Issue One - May, 2006

May 2006 Articles

Welcome to DataBuzz

Crash, bang, wallop

Ask the expert

After the fire

Too few cooks in the kitchen?

Digital Reliance reduces database administration costs by 75%

 

Welcome to DataBuzz

Welcome to ExtraQuest’s new ezine, DataBuzz. It is designed to give you tools to leverage your success. In this monthly ezine, we share our knowledge and expertise about linking database administration with business strategy to improve operational maturity. 

ExtraQuest’s vision is built around three Ps – product, people, and process. At the heart is our Product, which standardizes, automates, is proactive, and provides a 360 degree view of your operations. This heart is nurtured by our People, who are expert DBAs with an average of 10 years’ experience. Industry standards are the platform for our Process, which keeps you at the leading edge of business.

If your DBAs are constantly fighting fires rather than helping your business grow, ExtraQuest’s managed services solution could be your answer. Our VP of Managed Services, Matt Wilkinson, has provided a diagram that encapsulates all that we do so that you can see how we integrate and automate to create powerful efficiencies for companies like yours.

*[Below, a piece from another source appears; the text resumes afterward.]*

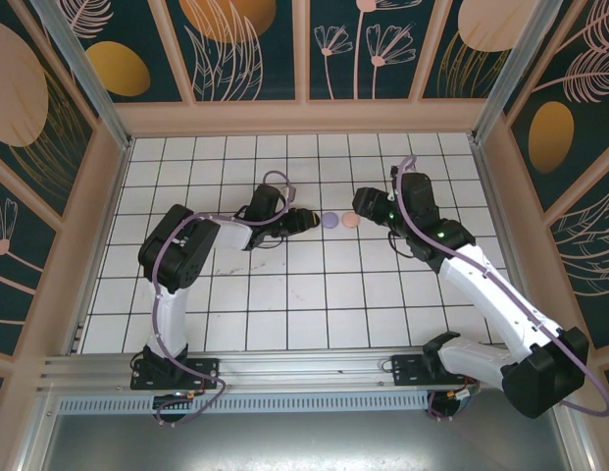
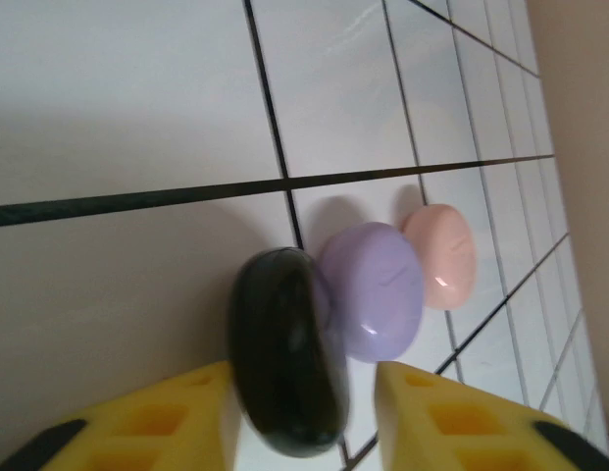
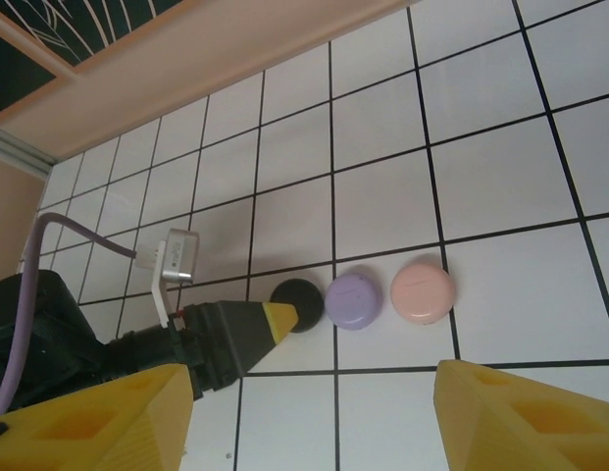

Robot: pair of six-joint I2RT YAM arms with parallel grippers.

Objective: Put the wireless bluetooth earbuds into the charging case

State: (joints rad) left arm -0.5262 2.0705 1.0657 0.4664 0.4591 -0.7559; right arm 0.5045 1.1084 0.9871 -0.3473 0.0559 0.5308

In his article crash, bang, wallop he shows how our basic services methodology works in practice. 

If you have a burning question, then our technical expert and co-founder Venkat Devraj is here for you. This month he answers your ever-pressing question: “What is the one thing you can give me to get me the biggest cost savings?” You can ask Venkat a question by emailing us.

Our other co-founder, Rainier Luistro, had a vision and that vision is now reality through ExtraQuest.  He tells all in this issue.

And as for the market: where is it going? Our VP of Marketing, Brian Staff, talks about the latest trends in database administration and how they can provide you with operational and resource advantages.  You can also tune into B-Eye Network’s podcast to hear Brian being interviewed.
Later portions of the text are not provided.